In this history of the stock car racing circuit known as NASCAR, Daniel Pierce offers a revealing new look at the sport from its postwar beginnings on Daytona Beach and Piedmont dirt tracks through the early 1970s when the sport spread beyond its southern roots and gained national recognition. Following NASCAR founder Big Bill France from his start as a mechanic, Real NASCAR details the sport's genesis as it has never been shown before. Pierce not only confirms the popular notion of NASCAR's origins in bootlegging, but also establishes beyond a doubt the close ties between organized racing and the illegal liquor industry, a story that readers will find both fascinating and controversial.

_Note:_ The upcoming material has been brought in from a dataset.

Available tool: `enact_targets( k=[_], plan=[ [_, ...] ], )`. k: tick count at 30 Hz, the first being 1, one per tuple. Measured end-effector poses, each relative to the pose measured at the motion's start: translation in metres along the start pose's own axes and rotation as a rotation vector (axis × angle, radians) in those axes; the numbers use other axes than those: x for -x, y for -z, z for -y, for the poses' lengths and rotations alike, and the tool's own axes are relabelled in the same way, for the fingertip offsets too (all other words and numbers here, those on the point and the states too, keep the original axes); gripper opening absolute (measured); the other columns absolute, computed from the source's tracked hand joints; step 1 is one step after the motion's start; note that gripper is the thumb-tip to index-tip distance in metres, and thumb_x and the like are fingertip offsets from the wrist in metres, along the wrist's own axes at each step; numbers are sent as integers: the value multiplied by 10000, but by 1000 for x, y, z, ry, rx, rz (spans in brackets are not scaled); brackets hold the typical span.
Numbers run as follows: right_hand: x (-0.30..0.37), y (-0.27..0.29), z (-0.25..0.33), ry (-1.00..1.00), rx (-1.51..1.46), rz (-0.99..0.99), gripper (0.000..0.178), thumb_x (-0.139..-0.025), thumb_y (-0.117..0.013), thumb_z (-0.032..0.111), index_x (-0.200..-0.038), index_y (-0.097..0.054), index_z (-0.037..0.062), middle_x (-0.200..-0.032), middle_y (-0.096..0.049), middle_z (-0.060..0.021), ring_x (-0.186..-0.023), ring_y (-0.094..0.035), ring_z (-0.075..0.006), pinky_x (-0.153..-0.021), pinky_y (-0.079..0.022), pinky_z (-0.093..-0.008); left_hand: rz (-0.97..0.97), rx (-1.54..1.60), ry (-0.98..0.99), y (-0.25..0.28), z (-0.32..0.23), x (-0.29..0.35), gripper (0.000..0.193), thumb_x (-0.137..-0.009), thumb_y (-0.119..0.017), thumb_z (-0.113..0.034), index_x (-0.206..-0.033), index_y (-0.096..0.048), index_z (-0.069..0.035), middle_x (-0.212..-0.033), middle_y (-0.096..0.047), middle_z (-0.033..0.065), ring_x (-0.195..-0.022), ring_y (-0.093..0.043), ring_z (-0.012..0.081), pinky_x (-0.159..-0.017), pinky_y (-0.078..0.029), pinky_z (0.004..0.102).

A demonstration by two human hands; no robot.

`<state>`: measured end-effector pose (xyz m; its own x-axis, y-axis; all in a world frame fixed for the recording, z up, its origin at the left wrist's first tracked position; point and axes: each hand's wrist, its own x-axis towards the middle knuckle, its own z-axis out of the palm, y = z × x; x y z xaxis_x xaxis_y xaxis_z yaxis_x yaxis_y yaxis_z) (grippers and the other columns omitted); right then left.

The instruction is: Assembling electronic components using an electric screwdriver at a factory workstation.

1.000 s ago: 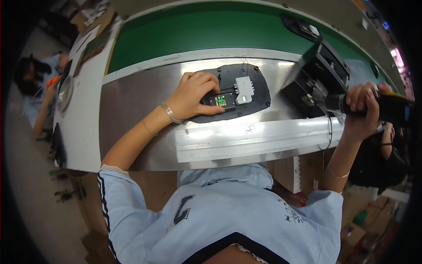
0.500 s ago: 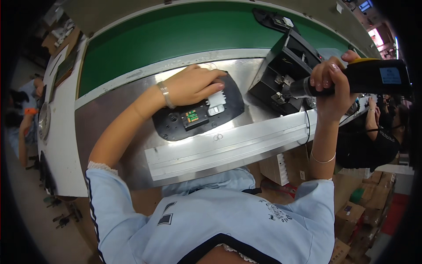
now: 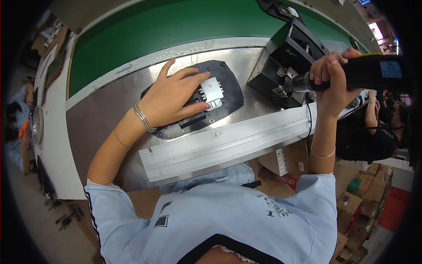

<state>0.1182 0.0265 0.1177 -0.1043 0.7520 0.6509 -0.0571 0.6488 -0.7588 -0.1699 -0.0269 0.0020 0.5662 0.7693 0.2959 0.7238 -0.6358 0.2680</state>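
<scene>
The left hand lies flat, fingers spread, on a black oval plastic panel that rests on the steel surface near the middle of the view. A pale grey metal plate with notched edges sits on the panel just at 3 o'clock of the fingertips, and the fingers touch its edge. Two thin bracelets circle the left wrist.

The right hand, up at 2 o'clock, is clenched around a black power screwdriver, fingers wrapped fully round its body. A blue square label sits on the tool's side, toward 3 o'clock of the hand. The tool's metal nose points toward 9 o'clock, at a black open box standing on the surface just at 3 o'clock of the panel. Inside the box small silver metal parts show; what they are cannot be told.

A pale aluminium rail runs along the near edge of the surface, at 6 o'clock of the panel. Beyond the surface, at 12 o'clock, a green conveyor belt curves across the view, with another black piece lying on it at the far end. At 4 o'clock, on the floor, brown cardboard boxes are stacked, one with a green item beside it.
</scene>
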Motion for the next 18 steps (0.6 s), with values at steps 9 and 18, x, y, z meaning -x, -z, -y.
enact_targets(
  k=[9, 18],
  plan=[
    [0, -23, 6, -109, 9, 68, 262, -835, -540, 1, -1074, -434, 18, -587, -393, -22, -431, -394, -114, -455, -379, -276, -125, 60, 112, -21, -9, 2, 576, -749, -714, -502, -1213, -601, -181, -1155, -644, 28, -1213, -501, 256, -1053, -250, 625],
    [7, -93, -26, -116, -216, 202, 314, -829, -536, -9, -1112, -400, -1, -568, -392, -39, -434, -422, -147, -440, -395, -301, -169, 100, 127, -26, -7, 5, 508, -740, -729, -483, -1166, -631, -224, -1174, -640, -21, -1195, -505, 242, -1037, -266, 644]
  ],
)
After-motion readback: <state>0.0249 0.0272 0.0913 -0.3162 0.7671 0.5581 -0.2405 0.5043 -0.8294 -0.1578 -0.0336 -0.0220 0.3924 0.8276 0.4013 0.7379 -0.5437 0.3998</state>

Drawing on the memories of a variety of participants--including highly colorful characters like Lloyd Seay, Roy Hall, Gober Sosebee, Smokey Yunick, Bunky Knudsen, Humpy Wheeler, Bobby Isaac, Junior Johnson, and Big Bill France himself-- Real NASCAR shows how the reputation for wildness of these racers-by-day and bootleggers-by-night drew throngs of spectators to the tracks in the 1930s, '40s, and '50s. They came to watch their heroes maneuver ordinary automobiles at incredible speed, beating and banging on each other, wrecking spectacularly, and fighting out their differences in the infield.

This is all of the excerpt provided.